The Golden Compass

Somewhere, there is an assembly line that puts together movie adaptations of fantasy epics. The first stop on this line gives us the narrated infodump providing the Story So Far. The second shows us children playing in happier times, set to whimsical music. Throughout they put in setups for later payoffs – if someone mentions some great loss in his past, you can be sure he’ll be rectified before close of play – like a checklist. And someone, somewhere, is going to mention a damn prophecy.
In fact, so much of The Golden Compass is fantasy-by-numbers that all that really interests you is what makes this world so special that some studio had to spend millions to bring it to life. The uniqueness is there if you look for it, but it labors under so much rote storytelling and sweeping CGI vistas that it takes an inordinate amount of time to get anywhere remotely interesting.
Orphan girl Lyra Belacqua (Dakota Blue Richards, because no child actress can find work without that first name) lives in a world where peoples’ souls travel beside them in animal form called daemons, representing the inner state and trustworthiness of that character; mercenaries have wolves, scholars have owls, slimy little scientists have praying mantises, and so on. She lives in some kind of grand college, occasionally checked in on by her uncle, Lord Asrael (Daniel Craig). Lyra desperately wants to travel north to see the land of the Ice Bears, and she is of course the last person alive who can use the last Golden Compass in existence. You can ask the Golden Compass anything, and it will “reveal the truth others want to keep hidden,” as one character puts it. I’m not convinced of the utility of such a device in a world where everyone’s inner being is sitting on their shoulder for all the world to see. Also handy: It can answer any question Lyra thinks to pose it, providing us character backstory in quick thirty-second bursts helpfully narrated by Lyra herself.
So Lyra wants to travel north and becomes the “personal assistant” to Mrs. Coulter (Nicole Kidman, ice queen to end all ice queens) who appears to have some relation to the sinister Magesterium, a church-like organization that “kindly” tells people how to live their lives, and most importantly tries to track down any sources of “dust”—the metaphysical property that binds the various universes together. The Magesterium wants the dust so they can rule all known reality. Lyra grows wise to this, and to the Magesterium’s sinister plan to sever all children from their daemons. She joins forces with the deposed Ice Bear king Iorek Byrnison (voice of Ian McKellen), flying witch Serafina Pekkala (Eva Green), “aeronaut” cowboy Lee Scoresby (Sam Elliott), and a score of others, including her own daemon Pantalaimon (voice of Freddie Highmore). That paragraph should be enough to convince future adapters that names that look great on paper don’t translate very well to an audio-visual medium.
It’s about halfway through the movie’s two-hour running time before The Golden Compass beats back its own cliché baggage and becomes interesting in its own right, but with all that time lost to graceless setup, “interesting” is as far as it can go. What cohesion the movie does summon comes, surprisingly, from the young Richards, who grows from generic sassy moppet into a child that’s quite believable in her courage and recklessness. Even still, her character motivation can best be summarized as “do the exact opposite of whatever any grown-up tells you to do, and as quickly as possible.” But there’s real iron in the girl, and the rest of the Compass – presented here more as a panoply of good ideas and less as a cohesive world – gains traction by the centering power of her presence. Children may be more engaged by the movie than I was, but adults will only find themselves entertained, not transported.

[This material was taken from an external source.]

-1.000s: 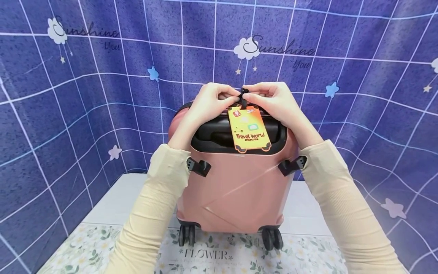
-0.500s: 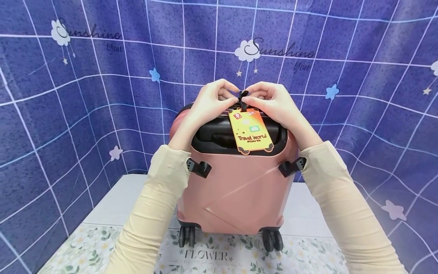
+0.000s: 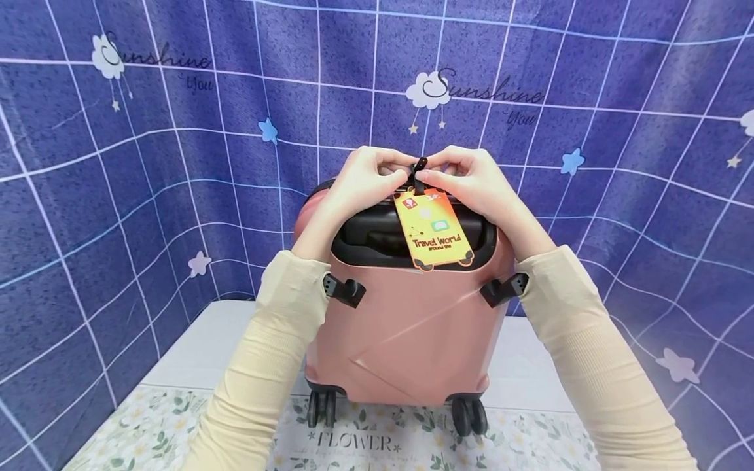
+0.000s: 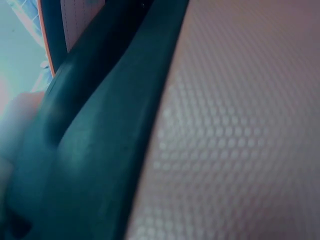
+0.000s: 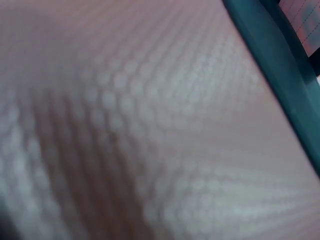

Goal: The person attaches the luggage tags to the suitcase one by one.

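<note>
Firstly, one black strap (image 3: 421,164), which my left hand (image 3: 366,176) and right hand (image 3: 471,176) both pinched at the top of one pink suitcase (image 3: 406,327); one yellow tag (image 3: 434,230), lettered "Travel World", which hung from the strap; black wheels (image 3: 321,408), on which the suitcase stood; one purple gridded curtain (image 3: 353,52), behind.

A yellow luggage tag (image 3: 434,229) is hanging from a black strap (image 3: 419,186) at the top of a pink suitcase (image 3: 406,320), tilting so that its lower end is slanting to the right. It is turning orange at its upper right and showing small pictures above the dark words "Travel World". The strap's tip is pointing upward. The suitcase is standing upright on black wheels (image 3: 470,413), its black panel (image 3: 374,232) sitting behind the tag
</note>
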Motion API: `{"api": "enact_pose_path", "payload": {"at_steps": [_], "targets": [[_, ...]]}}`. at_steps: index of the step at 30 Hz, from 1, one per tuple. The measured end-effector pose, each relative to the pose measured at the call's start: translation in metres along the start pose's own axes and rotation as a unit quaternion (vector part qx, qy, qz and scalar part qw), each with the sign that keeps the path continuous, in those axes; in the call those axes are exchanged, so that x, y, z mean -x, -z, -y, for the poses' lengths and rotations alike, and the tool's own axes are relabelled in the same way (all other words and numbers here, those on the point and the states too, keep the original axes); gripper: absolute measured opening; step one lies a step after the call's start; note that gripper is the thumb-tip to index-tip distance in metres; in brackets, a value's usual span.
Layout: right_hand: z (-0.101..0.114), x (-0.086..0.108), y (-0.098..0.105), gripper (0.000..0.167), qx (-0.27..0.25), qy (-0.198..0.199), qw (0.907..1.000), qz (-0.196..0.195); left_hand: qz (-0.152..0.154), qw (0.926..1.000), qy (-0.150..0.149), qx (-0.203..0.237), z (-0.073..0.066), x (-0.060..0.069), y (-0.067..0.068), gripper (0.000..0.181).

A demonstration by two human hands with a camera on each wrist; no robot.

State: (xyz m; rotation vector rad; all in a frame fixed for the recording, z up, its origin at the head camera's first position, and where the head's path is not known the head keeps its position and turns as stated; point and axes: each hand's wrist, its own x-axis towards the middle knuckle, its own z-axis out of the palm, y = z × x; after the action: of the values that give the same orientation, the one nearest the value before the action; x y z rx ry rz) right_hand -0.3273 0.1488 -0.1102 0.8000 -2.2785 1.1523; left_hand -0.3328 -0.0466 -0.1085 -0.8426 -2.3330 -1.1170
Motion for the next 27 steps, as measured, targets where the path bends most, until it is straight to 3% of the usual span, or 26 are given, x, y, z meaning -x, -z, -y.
{"api": "enact_pose_path", "payload": {"at_steps": [10,19,27], "targets": [[0.0011,-0.0017,-0.0022,0.024,0.009,0.007,0.9998,-0.018,0.008,0.9999,0.01,0.008,-0.0032,0.0037,0.0011,0.035],[0.0009,-0.0078,-0.0016,0.023,0.005,0.019,0.9998,-0.01,-0.001,1.0,0.007,-0.006,-0.003,0.0026,0.0002,0.036],[0.0042,-0.009,-0.0045,0.02,0.044,0.05,0.9963,-0.054,0.008,0.9999,0.011,0.007,-0.0025,0.0011,-0.0018,0.037]]}}
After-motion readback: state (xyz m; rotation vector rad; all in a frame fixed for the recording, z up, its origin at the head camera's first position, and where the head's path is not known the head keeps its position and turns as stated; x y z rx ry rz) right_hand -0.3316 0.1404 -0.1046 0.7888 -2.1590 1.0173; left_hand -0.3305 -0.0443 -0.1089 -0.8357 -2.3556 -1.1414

A brief word on the “controversy.” A various assortment of Christian groups, mostly those who enjoy the most widespread and pervasive cultural hegemony in the history of the world and choose to spend it by acting like victims all the time, have protested the release of this movie. They feel it insults or threatens their religion, or at the very least besmirches its good name in the world. I have some advice for them: If you’re really that worried about how you look to others, then perhaps you should spend all that energy you use forwarding e-mails, waving placards, and snarling by doing something different like working in a soup kitchen or building houses with Habitat for Humanity. Something like that may actually change how people feel about you for the better, and it would heal more than your own easily-wounded egos. Just a thought.